About this exercise —
A verbatim printing of the entries that follow is needed; pictures must not appear in it.

Stored items —
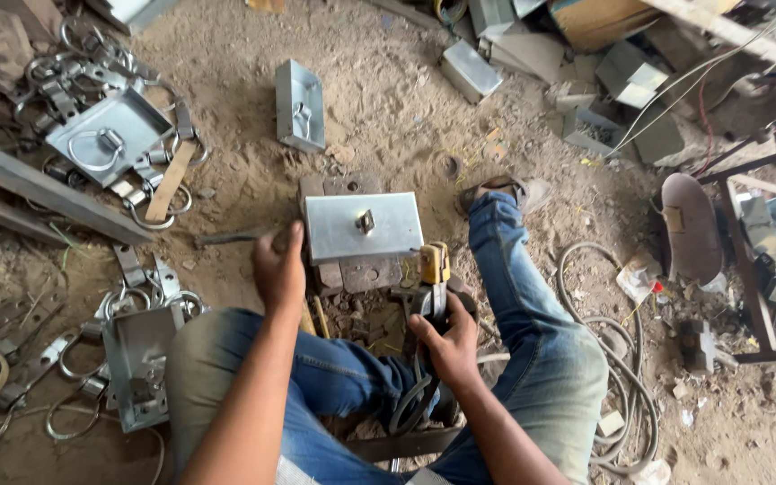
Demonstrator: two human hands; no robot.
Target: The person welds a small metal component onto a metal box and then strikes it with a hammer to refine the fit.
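A bare dirt floor, sandy and littered with small debris, lies in even daylight. Steel bars lie along the left edge. Grey cable coils at the right, near a dark metal frame and stacked metal boxes.

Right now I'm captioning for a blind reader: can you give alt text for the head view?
A person sitting on a dirt floor steadies a shiny metal box with the left hand, while the right hand grips a yellow-tipped welding holder. Metal trays and ring fittings lie scattered at left; a cable coils at right.
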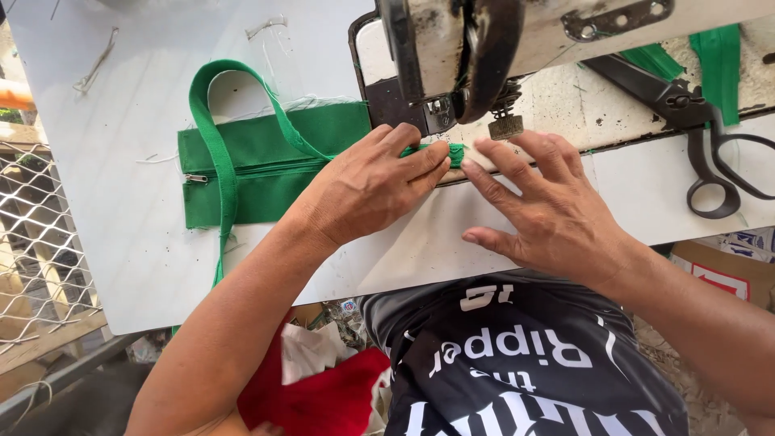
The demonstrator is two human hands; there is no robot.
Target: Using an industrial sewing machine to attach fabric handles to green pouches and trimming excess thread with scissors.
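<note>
Green woven fabric [266, 165] w/ zipper | left hand [367, 190] flat on it | right hand [549, 210] beside

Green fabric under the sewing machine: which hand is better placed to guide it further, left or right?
Probably the left hand: it lies flat on the green fabric, fingertips at the presser foot. The right hand rests mostly on the white table beside it.

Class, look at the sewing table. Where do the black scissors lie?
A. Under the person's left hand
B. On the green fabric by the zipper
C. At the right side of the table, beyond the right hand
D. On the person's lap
C: the black scissors lie on the table to the right of the right hand, untouched by either hand.
</note>
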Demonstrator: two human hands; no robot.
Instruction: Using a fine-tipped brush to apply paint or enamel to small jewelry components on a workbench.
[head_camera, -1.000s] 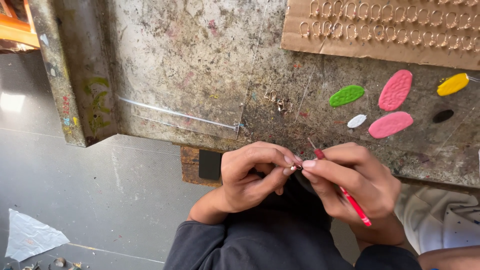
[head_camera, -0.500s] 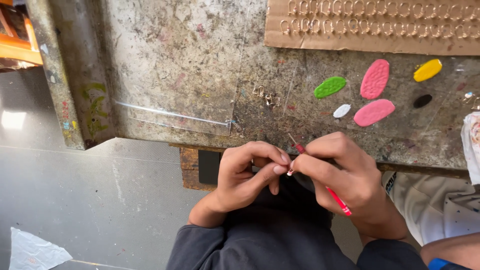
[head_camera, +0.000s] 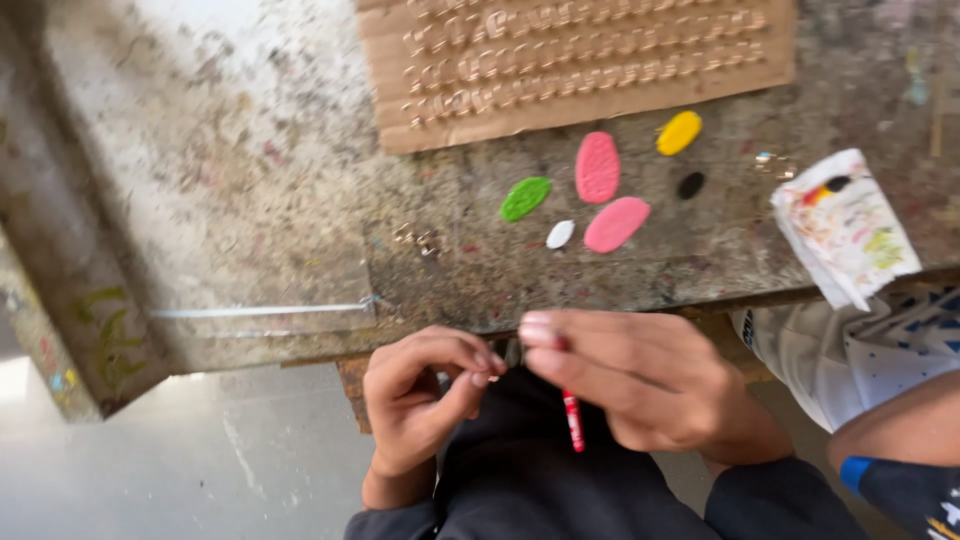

Answer to the problem —
Demonstrator: two human hands; no robot.
Target: The person welds a small metal component onto a metal box and then strikes it with a hammer to refine the fit.
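A bare dirt floor, sandy and littered with small debris, lies in even daylight. Steel bars lie along the left edge. Grey cable coils at the right, near a dark metal frame and stacked metal boxes.

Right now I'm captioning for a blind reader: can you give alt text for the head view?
A person sitting on a dirt floor steadies a shiny metal box with the left hand, while the right hand grips a yellow-tipped welding holder. Metal trays and ring fittings lie scattered at left; a cable coils at right.
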The demonstrator is two human hands; there is no robot.
Target: Using an industrial sewing machine to attach fabric handles to green pouches and trimming excess thread with scissors.
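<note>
Green woven fabric [266, 165] w/ zipper | left hand [367, 190] flat on it | right hand [549, 210] beside

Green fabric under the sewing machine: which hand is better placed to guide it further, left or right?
Probably the left hand: it lies flat on the green fabric, fingertips at the presser foot. The right hand rests mostly on the white table beside it.

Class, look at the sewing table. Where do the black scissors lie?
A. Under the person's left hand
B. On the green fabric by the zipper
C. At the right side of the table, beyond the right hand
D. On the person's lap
C: the black scissors lie on the table to the right of the right hand, untouched by either hand.
</note>
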Demonstrator: two human hands; no robot.
Instruction: Using a fine-tipped brush to apply paint or enamel to small jewelry components on a workbench.
[head_camera, -1.000s] 
[head_camera, -0.500s] 
[head_camera, +0.000s] 

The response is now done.